| Activity |
There is one span to output from the data below: the lines starting at the line with "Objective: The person" and ending at the line with "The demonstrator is". Output it exactly, ends included, nothing more.

____ Data provided

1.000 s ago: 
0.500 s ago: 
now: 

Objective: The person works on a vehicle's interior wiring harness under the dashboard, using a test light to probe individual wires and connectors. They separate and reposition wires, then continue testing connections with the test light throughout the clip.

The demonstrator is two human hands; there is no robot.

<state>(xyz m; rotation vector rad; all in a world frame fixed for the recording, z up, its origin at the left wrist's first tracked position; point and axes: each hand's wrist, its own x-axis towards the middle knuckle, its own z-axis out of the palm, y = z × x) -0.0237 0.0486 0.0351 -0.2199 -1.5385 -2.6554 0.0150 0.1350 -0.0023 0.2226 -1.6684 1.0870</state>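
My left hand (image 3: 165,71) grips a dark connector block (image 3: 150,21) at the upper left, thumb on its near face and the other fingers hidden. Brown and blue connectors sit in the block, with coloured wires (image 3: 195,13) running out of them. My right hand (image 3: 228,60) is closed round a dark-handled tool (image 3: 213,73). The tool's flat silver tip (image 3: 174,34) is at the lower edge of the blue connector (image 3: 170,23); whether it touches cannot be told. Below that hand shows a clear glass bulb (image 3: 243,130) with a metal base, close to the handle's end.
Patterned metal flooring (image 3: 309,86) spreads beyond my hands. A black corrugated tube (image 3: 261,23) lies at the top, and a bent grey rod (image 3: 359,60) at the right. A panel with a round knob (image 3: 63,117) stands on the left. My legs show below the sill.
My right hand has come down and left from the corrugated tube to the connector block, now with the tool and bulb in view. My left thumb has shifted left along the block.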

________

| Answer to the exercise |
Objective: The person works on a vehicle's interior wiring harness under the dashboard, using a test light to probe individual wires and connectors. They separate and reposition wires, then continue testing connections with the test light throughout the clip.

The demonstrator is two human hands; there is no robot.

The answer has been given, and the exercise is complete.